**REQUIRED ACTION**
From the line that contains "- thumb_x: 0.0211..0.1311" through the line that contains "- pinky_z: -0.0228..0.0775", output every line of the listing below exactly and leave out all the rest.

**RECORDED DATA**
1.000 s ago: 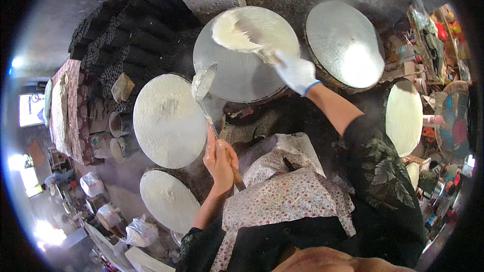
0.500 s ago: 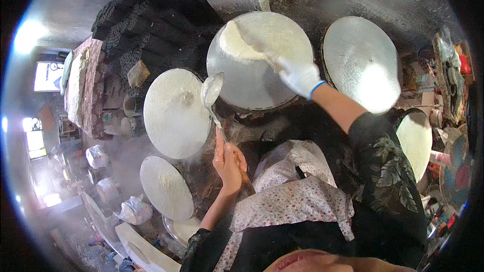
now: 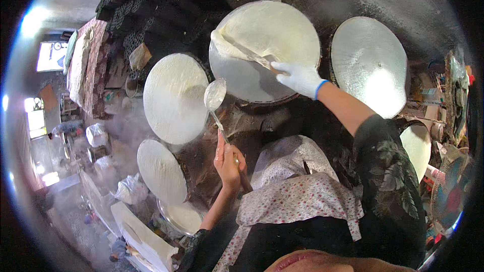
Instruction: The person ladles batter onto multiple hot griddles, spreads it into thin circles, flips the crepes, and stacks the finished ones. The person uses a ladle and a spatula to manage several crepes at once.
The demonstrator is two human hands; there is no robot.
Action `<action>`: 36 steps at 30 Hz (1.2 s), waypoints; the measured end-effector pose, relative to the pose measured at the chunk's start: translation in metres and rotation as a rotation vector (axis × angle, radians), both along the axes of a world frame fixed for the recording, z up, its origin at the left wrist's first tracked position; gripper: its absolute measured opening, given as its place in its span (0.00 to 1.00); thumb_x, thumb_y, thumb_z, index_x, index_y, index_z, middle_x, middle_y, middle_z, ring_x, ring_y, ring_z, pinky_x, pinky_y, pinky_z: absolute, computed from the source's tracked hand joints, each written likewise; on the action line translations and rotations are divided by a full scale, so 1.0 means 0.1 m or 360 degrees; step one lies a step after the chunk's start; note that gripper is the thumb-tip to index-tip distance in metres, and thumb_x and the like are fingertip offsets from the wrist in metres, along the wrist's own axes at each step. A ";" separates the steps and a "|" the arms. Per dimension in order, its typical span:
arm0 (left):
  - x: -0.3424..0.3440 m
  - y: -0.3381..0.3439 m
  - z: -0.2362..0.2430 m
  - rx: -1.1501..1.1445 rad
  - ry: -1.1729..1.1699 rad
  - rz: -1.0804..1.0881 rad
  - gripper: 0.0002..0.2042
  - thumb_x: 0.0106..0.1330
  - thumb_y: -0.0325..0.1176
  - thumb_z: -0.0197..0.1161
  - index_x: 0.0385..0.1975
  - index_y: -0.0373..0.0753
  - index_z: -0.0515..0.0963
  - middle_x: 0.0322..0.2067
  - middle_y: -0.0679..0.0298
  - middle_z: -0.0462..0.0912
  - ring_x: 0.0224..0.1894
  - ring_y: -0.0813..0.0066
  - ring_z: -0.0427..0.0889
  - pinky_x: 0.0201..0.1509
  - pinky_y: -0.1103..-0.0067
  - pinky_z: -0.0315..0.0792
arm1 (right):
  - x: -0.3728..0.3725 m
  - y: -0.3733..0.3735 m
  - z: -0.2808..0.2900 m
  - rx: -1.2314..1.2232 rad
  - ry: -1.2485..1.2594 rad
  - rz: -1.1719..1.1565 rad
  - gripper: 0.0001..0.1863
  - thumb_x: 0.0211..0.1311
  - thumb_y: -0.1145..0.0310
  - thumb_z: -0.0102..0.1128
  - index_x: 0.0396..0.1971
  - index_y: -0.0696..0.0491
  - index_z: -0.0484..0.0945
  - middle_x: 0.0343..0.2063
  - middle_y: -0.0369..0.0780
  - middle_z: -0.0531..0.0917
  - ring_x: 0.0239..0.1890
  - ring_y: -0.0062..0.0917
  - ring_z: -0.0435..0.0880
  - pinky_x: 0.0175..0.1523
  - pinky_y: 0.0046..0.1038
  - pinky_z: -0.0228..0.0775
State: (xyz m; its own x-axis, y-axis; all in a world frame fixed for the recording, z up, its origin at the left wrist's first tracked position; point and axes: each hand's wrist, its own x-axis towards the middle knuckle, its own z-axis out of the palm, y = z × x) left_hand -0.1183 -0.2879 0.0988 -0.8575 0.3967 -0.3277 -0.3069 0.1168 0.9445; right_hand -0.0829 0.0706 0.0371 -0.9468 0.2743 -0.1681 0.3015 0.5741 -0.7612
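Note:
My right hand (image 3: 302, 79), in a white glove with a blue cuff, is closed on the handle of a flat-bladed spreader (image 3: 247, 54). Its blade lies tilted in pale batter (image 3: 275, 26) on the large round griddle (image 3: 239, 83) ahead of me. Batter covers the griddle's far and right parts, while grey metal shows at the near left. In my bare left hand (image 3: 229, 163) is the handle of a ladle (image 3: 216, 94). The ladle's bowl is coated with pale batter, and hangs between the large griddle and a batter-covered round griddle (image 3: 171, 100) at the left.
A bare, shiny griddle (image 3: 365, 58) stands at the right, with a pale-covered one (image 3: 416, 148) nearer me. Another covered griddle (image 3: 160, 171) is at the lower left. Steam drifts on the left. A fan (image 3: 450, 191) stands at far right, a cloth-covered surface (image 3: 91, 88) at far left.
The spreader has swept round the large griddle, and the batter now covers much more of it. My left hand still holds the ladle in nearly the same place. The view has shifted slightly.

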 end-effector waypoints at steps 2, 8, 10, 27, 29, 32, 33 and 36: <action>0.00 0.00 0.02 0.0042 -0.0004 0.0010 0.28 0.82 0.27 0.44 0.80 0.32 0.52 0.16 0.68 0.71 0.13 0.84 0.64 0.17 0.83 0.62 | -0.02 0.03 0.02 0.0180 -0.0218 -0.0154 0.27 0.68 0.48 0.58 0.66 0.35 0.79 0.49 0.49 0.88 0.51 0.45 0.88 0.60 0.41 0.78; 0.04 -0.06 0.04 -0.0119 0.0013 -0.0031 0.29 0.81 0.29 0.47 0.79 0.30 0.53 0.16 0.72 0.70 0.14 0.86 0.64 0.17 0.84 0.62 | -0.20 0.18 -0.05 0.0399 -0.0173 -0.0372 0.23 0.72 0.50 0.55 0.64 0.34 0.80 0.42 0.49 0.89 0.45 0.47 0.89 0.51 0.46 0.80; 0.02 -0.10 0.05 -0.0146 0.0016 0.0022 0.29 0.81 0.29 0.47 0.79 0.30 0.53 0.17 0.73 0.70 0.15 0.86 0.65 0.17 0.84 0.62 | -0.19 0.19 0.00 0.0111 -0.0229 -0.0001 0.25 0.71 0.50 0.59 0.66 0.33 0.79 0.48 0.46 0.90 0.51 0.43 0.89 0.59 0.38 0.78; -1.59 0.44 -0.72 -0.0502 0.0569 -0.0234 0.26 0.83 0.31 0.46 0.80 0.47 0.59 0.16 0.73 0.68 0.14 0.86 0.63 0.17 0.83 0.63 | -0.01 0.35 -0.01 0.0446 -0.0339 0.0286 0.24 0.70 0.47 0.60 0.63 0.32 0.82 0.47 0.47 0.89 0.48 0.43 0.89 0.56 0.39 0.80; -1.45 0.43 -0.68 -0.0494 0.0521 -0.0237 0.26 0.83 0.31 0.46 0.79 0.50 0.61 0.15 0.73 0.67 0.13 0.86 0.63 0.17 0.82 0.63 | 0.04 0.39 -0.03 0.0485 -0.0115 -0.0134 0.23 0.70 0.48 0.61 0.62 0.32 0.82 0.46 0.46 0.89 0.49 0.42 0.89 0.56 0.38 0.80; -1.20 0.37 -0.74 -0.0642 0.0444 -0.0228 0.26 0.82 0.31 0.50 0.78 0.53 0.64 0.16 0.73 0.67 0.17 0.85 0.64 0.21 0.82 0.64 | -0.06 0.41 -0.21 0.0598 0.0033 0.0050 0.22 0.73 0.47 0.58 0.64 0.32 0.81 0.45 0.46 0.90 0.46 0.43 0.89 0.51 0.40 0.81; -1.12 0.33 -0.78 -0.0681 0.0474 -0.0230 0.26 0.82 0.31 0.51 0.78 0.53 0.65 0.17 0.71 0.69 0.18 0.85 0.66 0.23 0.81 0.65 | -0.06 0.40 -0.28 0.0636 0.0117 0.0200 0.22 0.73 0.47 0.57 0.64 0.32 0.80 0.44 0.46 0.90 0.45 0.43 0.89 0.50 0.40 0.81; -0.90 0.17 -0.91 -0.0893 0.0607 -0.0251 0.25 0.81 0.30 0.51 0.77 0.49 0.65 0.22 0.63 0.82 0.23 0.81 0.71 0.30 0.80 0.68 | 0.05 0.31 -0.42 0.0732 -0.0196 0.0336 0.23 0.74 0.47 0.55 0.66 0.29 0.79 0.38 0.46 0.90 0.38 0.44 0.89 0.44 0.42 0.81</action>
State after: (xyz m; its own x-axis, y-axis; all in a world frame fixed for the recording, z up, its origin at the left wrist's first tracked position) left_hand -0.2084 -0.2704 0.0080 -0.8996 0.3848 -0.2066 0.0953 0.6345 0.7670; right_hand -0.0782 0.1019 -0.0053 -0.9703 0.1513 -0.1888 0.2145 0.8989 -0.3821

**RESPONSE**
  - thumb_x: 0.0211..0.1311
  - thumb_y: -0.1145..0.0310
  - thumb_z: -0.0102..0.1128
  - index_x: 0.0396..0.1971
  - index_y: -0.0696..0.0491
  - index_z: -0.0484..0.0945
  - middle_x: 0.0343..0.2063
  - middle_y: -0.0369..0.0780
  - middle_z: -0.0531..0.0917
  - ring_x: 0.0239..0.1890
  - ring_y: -0.0062..0.0917
  - ring_z: -0.0435..0.0880
  - pinky_x: 0.0175..0.1523
  - pinky_y: 0.0046..0.1038
  - pinky_z: -0.0228..0.0775

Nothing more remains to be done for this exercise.